Uncommon Common Sense
Over-Diagnosis: Treating the Healthy?
Many of us have had the uncomfortable experience of going to the doctor for routine laboratory tests and discovering that we have “abnormal” results. In other words, when we went in we felt fine and seemed well, but we discovered that we were indeed not so fine and had some alarming numbers which suggested we were, in fact, sick. Sometimes, of course, medical screening does reveal underlying conditions and saves lives. Routine colonoscopies, for example, undeniably find precancerous polyps and save many people from developing colon cancer.
Over the past several years, however, many doctors and medical journalists have begun to question the wisdom of routine screening for many conditions. In many cases, the “numbers” which indicate that a person falls in an abnormal range, have been lowered, so that levels which would previously have been considered normal are now considered abnormal and require treatment. This, of course, creates millions of new patients and, obviously, new customers for the drug companies.
So what’s the problem with over-diagnosis? Isn’t it always better to be safe than sorry? Not really. The most obvious example may be using the PSA tests to screen for prostate cancer. Since this screening became routine, men with elevated PSA results were urged to get prostate biopsies. Since many men tested positive for cancer cells, they often underwent surgery to remove the prostrate, which killed a few of them and left many impotent or incontinent. The reality is, most prostate cancers are not lethal and most patients die from some other cause. In other words the costly, dangerous treatments are largely unnecessary. So, over-diagnosing patients is not harmless. It can be expensive and dangerous.
Of course, the idea of not screening is counter-intuitive. We have all accepted the idea that finding disease early is critical. Unfortunately, it’s not that simple. The screening for melanoma, breast cancer, prostate cancer, thyroid cancer, and ovarian cancer have not led to decreased deaths from these diseases. We are diagnosing more cases, of course, but many of these cancers would not have killed the patients anyway. We are creating tremendous anxiety, increasing the cost of healthcare, and subjecting patients to needless interventions, often for no reason.
More examples: Before 1998, normal cholesterol was considered 240. When the number was lowered to 200, it created 42 million more patients for the drug companies. When “normal” blood pressure was lowered from 160/100 to 140/90, 13.5 million new patients were created. In terms of mammography screening for breast cancer for women under 50, 1000 women need to be screened over a ten-year period to save one life! Yet, many women have then been exposed to the radiation of mammography unnecessarily. In the case of the new blood pressure and cholesterol limits, those with lower range “abnormal” numbers have exceedingly few bad outcomes with no treatment whatsoever.

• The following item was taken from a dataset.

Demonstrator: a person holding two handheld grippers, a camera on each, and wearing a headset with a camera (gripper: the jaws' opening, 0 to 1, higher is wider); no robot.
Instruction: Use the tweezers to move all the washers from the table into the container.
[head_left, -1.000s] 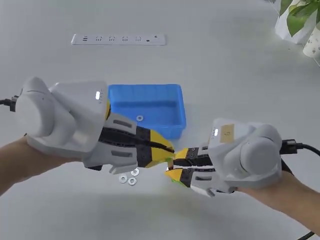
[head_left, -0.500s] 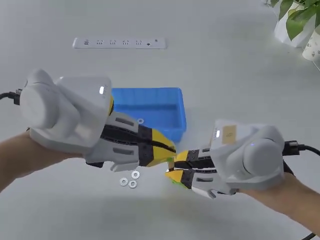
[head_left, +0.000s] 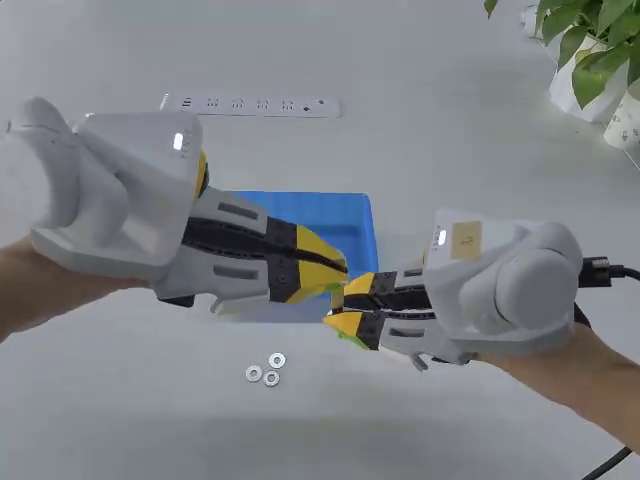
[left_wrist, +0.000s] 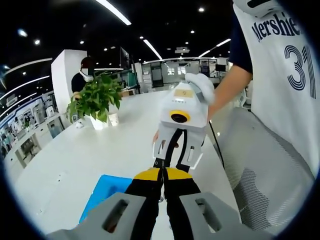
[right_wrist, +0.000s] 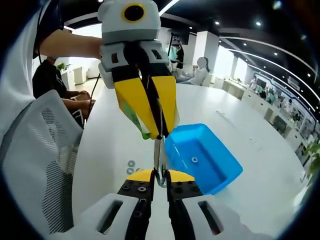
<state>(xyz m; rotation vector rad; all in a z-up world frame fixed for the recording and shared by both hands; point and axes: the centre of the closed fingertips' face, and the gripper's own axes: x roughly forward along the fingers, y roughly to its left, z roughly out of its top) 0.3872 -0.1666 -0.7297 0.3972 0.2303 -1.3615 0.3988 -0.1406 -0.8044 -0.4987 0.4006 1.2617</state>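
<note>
My two grippers meet tip to tip above the white table (head_left: 450, 150). The left gripper (head_left: 338, 282) and the right gripper (head_left: 340, 318) are both shut on thin silver tweezers (right_wrist: 159, 150), which span the short gap between their yellow jaws. A green piece (right_wrist: 136, 121) shows beside the left gripper's jaw. Three small washers (head_left: 266, 369) lie together on the table below the grippers, also seen as washers (right_wrist: 131, 167) in the right gripper view. The blue container (head_left: 352, 216) sits behind the grippers, partly hidden by the left one. One washer (right_wrist: 194, 160) lies inside the container (right_wrist: 220, 175).
A white power strip (head_left: 250, 104) lies at the table's far side. A potted plant (head_left: 592, 48) stands at the far right corner. A black cable (head_left: 606, 270) trails from the right gripper. A person in a jersey (left_wrist: 280, 75) and a mesh chair (left_wrist: 260, 165) are at the table's edge.
Both grippers have risen together, still tip to tip, and stand higher over the washers. The left gripper now covers more of the blue container. The head camera has shifted too.
</note>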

Much of the information I have included here came from the book, Over-diagnosed by Welch, Schwartzl, and Woloshin, published in 2011 by Beacon Press. I have read similar articles in the New York Times and other newspapers as well. I urge readers of the Ojo to investigate this topic for yourselves. So what does this suggest? Certainly medical screening has its place. People with dangerous diseases can be identified and treated successfully. But does our paradigm have to change? Are more numbers and aggressive treatment of disease always beneficial? Should we be skeptical about what lower-range abnormal numbers tell us? Is this one reason why medical costs in the United States are so high, yet the outcomes are far below those countries which spend far less? You decide.